Genetic evidence is only one component of the available toolkit for target selection and validation. For each target gene, the Pi database provides information on tractability and druggability. The target tractability is provided based on three drug modalities (21,23,24), including small molecule tractability (buckets 1–8), antibody tractability (buckets 1–9), and PROTAC tractability (buckets 1–8). Also provided is the druggable information, including ChEMBL therapeutic drugs (25), DGIdb druggable gene categories (26), and drug-like binding pockets that are predicted using all known protein structures from the Protein Data Bank (PDB) database (27,28).

DATABASE WEBSITE

Data access

The underlying data summarized in Table 1 are available for browsing and download on the Pi website, developed using the next-generation Perl web framework ‘Mojolicious’ and the mobile-first responsive web framework ‘Bootstrap’. The ‘GATEWAY’ navigation tab (Figure 1B) provides the starting point to access genetic targets prioritized in immune-mediated diseases. For each disease, the complete ranked list of target genes and the manageable list of pathway crosstalk genes are provided separately for the discovery mode (i.e. prioritization without using any prior existing drug target knowledge) and the supervised mode (i.e. prioritization through machine learning algorithm ‘random forest’ integrating predictors guided by known drug target knowledge, that is, clinical proof-of-concept targets). Notably, the discovery mode is highly recommended for most users, particularly for those looking for under-explored target candidates, while the supervised mode is suitable for the users seeking to benefit from knowledge of efficacious drugs. In addition to editable files in respective disease-specific pages, the users can download the MySQL relational database along with detailed documentation on table schema and usage.

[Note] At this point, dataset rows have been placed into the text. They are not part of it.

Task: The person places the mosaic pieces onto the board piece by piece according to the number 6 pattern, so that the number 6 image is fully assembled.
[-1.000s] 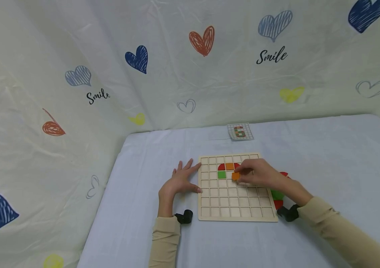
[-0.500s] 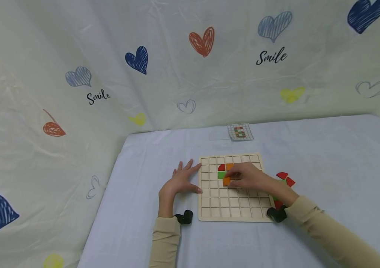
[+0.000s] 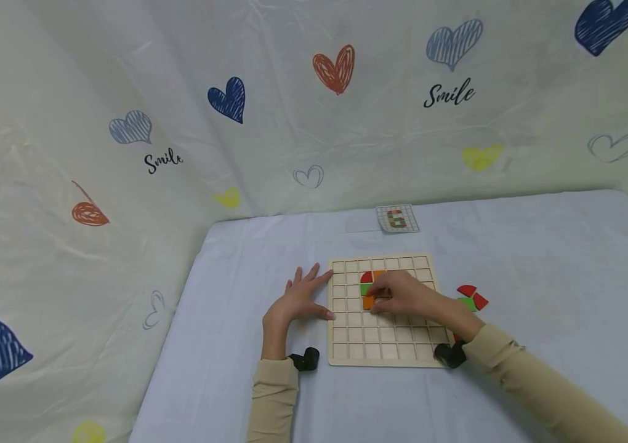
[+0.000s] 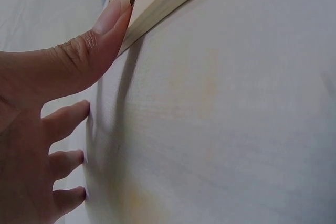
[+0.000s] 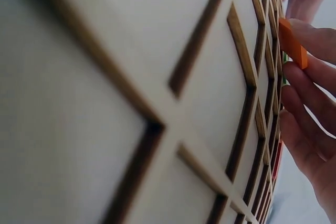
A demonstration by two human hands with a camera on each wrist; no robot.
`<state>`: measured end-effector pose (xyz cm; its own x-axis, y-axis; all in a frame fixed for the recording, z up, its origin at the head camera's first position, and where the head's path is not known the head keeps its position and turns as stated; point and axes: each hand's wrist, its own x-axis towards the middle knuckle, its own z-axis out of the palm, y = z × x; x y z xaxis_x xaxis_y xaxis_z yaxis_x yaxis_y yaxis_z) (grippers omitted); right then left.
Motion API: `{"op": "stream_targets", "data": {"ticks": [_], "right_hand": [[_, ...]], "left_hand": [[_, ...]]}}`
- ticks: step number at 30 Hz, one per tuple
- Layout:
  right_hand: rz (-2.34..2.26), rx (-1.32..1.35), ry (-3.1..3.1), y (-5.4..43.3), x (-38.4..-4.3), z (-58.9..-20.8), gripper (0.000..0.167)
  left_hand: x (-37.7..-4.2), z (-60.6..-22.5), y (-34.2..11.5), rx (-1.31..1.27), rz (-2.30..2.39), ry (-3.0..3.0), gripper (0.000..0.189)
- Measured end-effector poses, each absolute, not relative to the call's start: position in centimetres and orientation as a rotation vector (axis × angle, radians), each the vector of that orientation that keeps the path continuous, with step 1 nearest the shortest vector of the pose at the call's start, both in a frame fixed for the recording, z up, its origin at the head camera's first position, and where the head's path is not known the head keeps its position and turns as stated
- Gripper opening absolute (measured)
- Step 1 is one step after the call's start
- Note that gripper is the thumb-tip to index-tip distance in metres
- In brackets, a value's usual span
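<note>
A wooden grid board [image 3: 355, 351] lies flat on the table. My right hand [image 3: 405, 294] pinches an orange square tile [image 3: 368, 303] between thumb and fingers, at the cell just below a green square tile [image 3: 366, 289]. In the right wrist view that orange tile [image 5: 293, 44] stands tilted against the grid. Above the green tile sit a red quarter-round tile [image 3: 366, 277] and another orange tile [image 3: 379, 274], which the right hand partly covers. With fingers spread, my left hand [image 3: 294, 304] rests at the board's left edge, its thumb [image 4: 107, 22] touching the rim.
Right of the board lie loose tiles, among them a red one [image 3: 479, 301] and a green one [image 3: 466, 304]; others are hidden under the right forearm. A patterned card [image 3: 410, 219] lies behind the board. A cloth with printed hearts hangs behind the white-covered table [image 3: 558, 264].
My right hand has carried the orange tile left and slightly toward me, to the cell below the green tile. The left hand stays in place.
</note>
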<state>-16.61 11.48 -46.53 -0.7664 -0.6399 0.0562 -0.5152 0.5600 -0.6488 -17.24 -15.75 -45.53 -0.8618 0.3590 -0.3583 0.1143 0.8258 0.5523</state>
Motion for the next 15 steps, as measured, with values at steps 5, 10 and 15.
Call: {"op": "stream_targets", "data": {"ticks": [5, 10, 15], "right_hand": [[-0.93, -0.984, 2.629, 11.32, -16.74, -46.58, 0.021], [-0.862, -1.015, 2.675, 11.07, -16.77, -46.72, 0.021], [-0.809, -1.016, 2.711, 10.81, -16.54, -46.71, 0.02]], "left_hand": [[-17.25, -45.49, -15.71, 0.35, 0.736, 2.556, 0.098], [-17.27, -45.51, -15.69, 0.354, 0.726, 2.559, 0.099], [-17.24, -45.57, -15.73, 0.351, 0.727, 2.559, 0.099]]}}
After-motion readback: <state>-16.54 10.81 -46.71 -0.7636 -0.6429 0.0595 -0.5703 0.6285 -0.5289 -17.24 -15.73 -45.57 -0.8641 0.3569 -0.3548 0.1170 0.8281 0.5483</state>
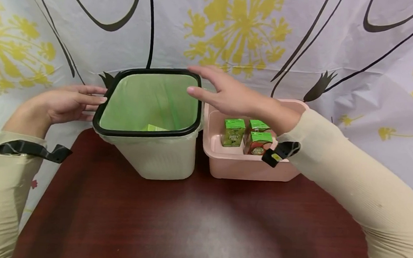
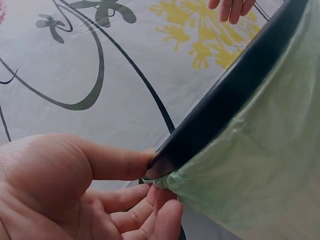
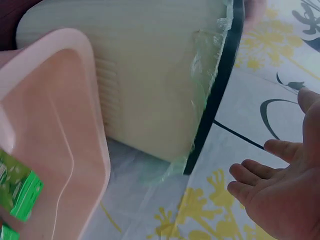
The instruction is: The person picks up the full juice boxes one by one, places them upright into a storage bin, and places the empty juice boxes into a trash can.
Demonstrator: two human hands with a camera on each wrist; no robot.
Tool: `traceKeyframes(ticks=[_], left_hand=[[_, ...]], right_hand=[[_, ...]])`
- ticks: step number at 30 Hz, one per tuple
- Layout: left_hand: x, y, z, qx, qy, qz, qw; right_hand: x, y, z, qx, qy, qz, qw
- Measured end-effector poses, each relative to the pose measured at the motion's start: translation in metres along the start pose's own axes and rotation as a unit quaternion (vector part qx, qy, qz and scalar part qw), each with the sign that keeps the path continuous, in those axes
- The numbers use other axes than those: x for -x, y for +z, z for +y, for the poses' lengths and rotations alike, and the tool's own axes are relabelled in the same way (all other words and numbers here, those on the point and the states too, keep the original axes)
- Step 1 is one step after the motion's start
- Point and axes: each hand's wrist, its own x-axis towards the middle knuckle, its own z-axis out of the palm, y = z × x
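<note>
A whitish trash can (image 1: 160, 157) with a black rim (image 1: 145, 134) stands on the table, lined with a thin green plastic bag (image 1: 140, 95). At its left side my left hand (image 1: 68, 102) pinches the rim, thumb on the black ring and fingers under it against the bag's gathered edge (image 2: 167, 181). My right hand (image 1: 224, 92) is held over the can's right rear corner, fingers extended and holding nothing; in the right wrist view the hand (image 3: 290, 185) is apart from the rim. Inside the can, a light green object (image 1: 154, 128) shows partly above the near rim.
Right beside the can stands a pink basin (image 1: 254, 169) holding several small drink cartons, among them a green carton (image 1: 233, 133) and a red-and-green carton (image 1: 259, 144). A patterned cloth (image 1: 171, 21) hangs behind. The dark red-brown table (image 1: 184, 224) extends in front.
</note>
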Motion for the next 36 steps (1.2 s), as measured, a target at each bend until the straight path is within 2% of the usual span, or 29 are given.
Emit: traceKeyframes(ticks=[7,15,22,26,29,32,34,36], left_hand=[[0.007,0.002,-0.007,0.025,-0.005,0.019,0.9995],[0.011,0.007,-0.014,-0.042,0.025,0.057,0.9972],[0.020,0.009,-0.021,-0.114,0.070,0.081,0.9878],[0.037,0.013,-0.032,-0.153,0.099,0.117,0.9763],[0.054,0.017,-0.044,-0.204,0.094,0.132,0.9653],[0.068,0.025,-0.060,-0.248,0.088,0.133,0.9556],[0.075,0.032,-0.073,-0.283,0.094,0.139,0.9443],[0.078,0.042,-0.087,-0.305,0.112,0.159,0.9324]], right_hand=[[0.042,-0.009,0.012,0.030,-0.008,-0.001,0.9995],[0.097,-0.015,0.032,0.058,-0.011,0.005,0.9982],[0.144,-0.025,0.047,0.075,-0.017,0.033,0.9965],[0.175,-0.027,0.057,0.087,-0.010,0.055,0.9946],[0.196,-0.024,0.066,0.105,-0.001,0.076,0.9916],[0.214,-0.017,0.073,0.125,0.017,0.090,0.9879],[0.227,-0.012,0.078,0.135,0.025,0.097,0.9858],[0.241,-0.008,0.082,0.145,0.037,0.106,0.9831]])
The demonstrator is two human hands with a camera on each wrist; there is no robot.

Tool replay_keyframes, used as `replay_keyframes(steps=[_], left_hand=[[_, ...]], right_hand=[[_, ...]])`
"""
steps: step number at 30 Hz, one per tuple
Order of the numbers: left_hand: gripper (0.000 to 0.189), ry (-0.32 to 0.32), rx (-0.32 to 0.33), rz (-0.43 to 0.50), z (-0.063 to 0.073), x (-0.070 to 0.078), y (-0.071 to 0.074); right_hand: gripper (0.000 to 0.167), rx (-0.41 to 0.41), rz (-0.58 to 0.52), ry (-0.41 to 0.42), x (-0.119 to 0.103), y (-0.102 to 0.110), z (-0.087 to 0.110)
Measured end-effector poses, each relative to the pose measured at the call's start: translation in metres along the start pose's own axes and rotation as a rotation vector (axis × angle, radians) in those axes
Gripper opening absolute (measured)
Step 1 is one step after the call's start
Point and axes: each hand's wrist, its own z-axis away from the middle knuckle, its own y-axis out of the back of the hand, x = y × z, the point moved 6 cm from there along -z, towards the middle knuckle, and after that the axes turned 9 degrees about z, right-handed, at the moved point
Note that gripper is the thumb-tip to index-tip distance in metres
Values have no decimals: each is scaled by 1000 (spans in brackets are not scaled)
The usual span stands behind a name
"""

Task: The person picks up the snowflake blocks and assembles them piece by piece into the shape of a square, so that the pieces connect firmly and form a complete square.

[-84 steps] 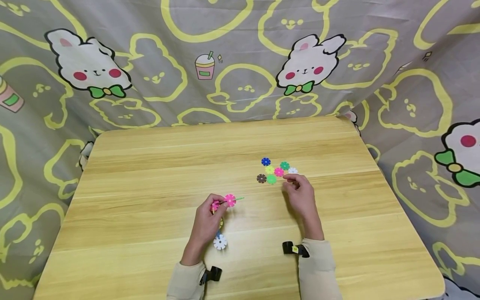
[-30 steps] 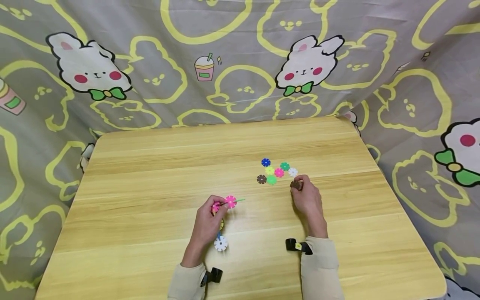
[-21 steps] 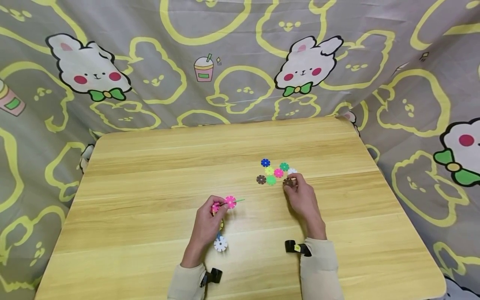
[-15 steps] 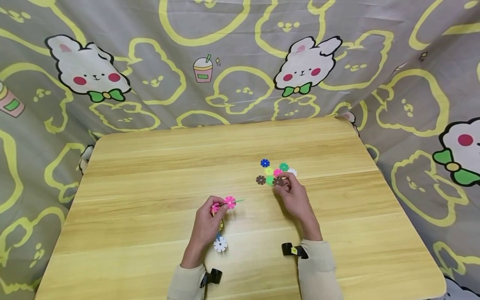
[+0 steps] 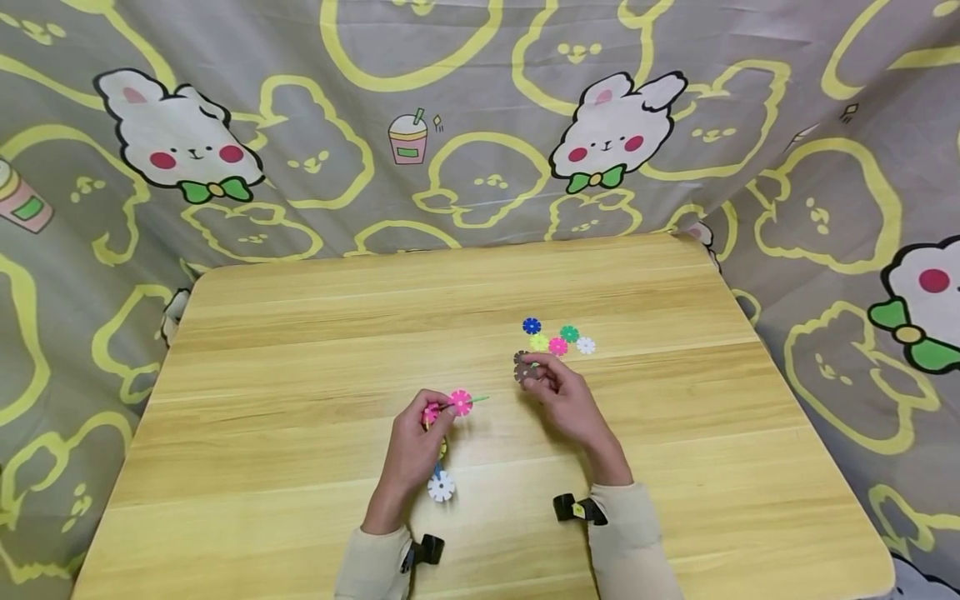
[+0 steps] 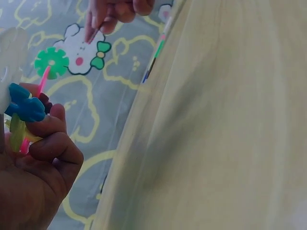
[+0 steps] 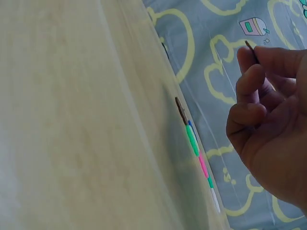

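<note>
My left hand (image 5: 412, 437) holds a chain of interlocking snowflake discs above the table. In the head view, a pink disc (image 5: 461, 403) shows at the fingertips and a white disc (image 5: 441, 486) hangs at the lower end. A green disc (image 6: 52, 62) and a blue disc (image 6: 26, 103) of this chain show in the left wrist view. Thumb and fingers of my right hand (image 5: 573, 404) pinch a brown disc (image 5: 523, 374), seen edge-on in the right wrist view. Behind it lies another brown disc (image 5: 518, 357), partly covered; a light green disc is mostly hidden.
Loose discs lie beyond my right hand: blue (image 5: 532, 326), yellow (image 5: 539, 342), pink (image 5: 558, 346), dark green (image 5: 569, 333) and white (image 5: 586, 345). The wooden table (image 5: 300, 350) ends at a patterned curtain (image 5: 480, 100) at the back and sides.
A brown disc has come into view in my right hand, which has carried it leftward past the front of the loose discs. My left hand and its chain stay nearly still.
</note>
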Motion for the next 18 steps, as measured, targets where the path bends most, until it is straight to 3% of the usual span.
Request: replay_keyframes(steps=[7, 13, 18], left_hand=[[6, -1, -7, 16, 0, 0, -1], [7, 24, 11, -11, 0, 2, -1], [8, 54, 4, -21, 4, 23, -1]], right_hand=[[39, -72, -41, 33, -6, -9, 1], [37, -76, -33, 25, -6, -11, 2], [36, -85, -38, 39, -8, -13, 2]])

All downloadable files are free for use without any restrictions.

Faceted search

The faceted search on the Pi website (Figure 1B) is a mining hub, with hyperlinks from the search results. Full text query is supported for: immune diseases, target genes and their known PDB structures. Search results for diseases are linked to disease-specific pages with the tabular display for prioritized target genes. In this display, each gene is assigned with a 5-star rating (and intuitively illustrated), along with an overview of genomic and annotation evidence, the available tractable and druggable information, and estimates of genetic effects on disease. Also supported is the switch, upon clicks, between the discovery and supervised modes, and also between all prioritized genes and genes only in pathway crosstalk.

Search results for a particular target gene are linked to the gene-specific page (generic and irrespective of diseases), showing (i) target general information including external links to a closely related target prioritisation resource [Open Targets (21)], and structural resources for known structures [PDBe-KB (28)] and predicted structures [AlphaFold (29,30)]; (ii) target tractability assessed for three potential drug modalities (i.e. antibody, small molecule and PROTAC) (21,23,24); (iii) target druggable information including DGIdb druggable gene categories (26) and PDB druggable pockets (linked to 3D view of the PDB protein structure embedded with druggable pockets) (27); (iv) target priority, with a tabular illustration of prioritisation for this specific gene in both modes and across diseases (the link also provided, allowing the users to explore the disease-specific page on this specific gene), and drug development phases for respective diseases; and (v) where available, target therapeutics based on information on current therapeutics (including drugs, development phases, target genes, disease indications and primary sources) in the ChEMBL database (25).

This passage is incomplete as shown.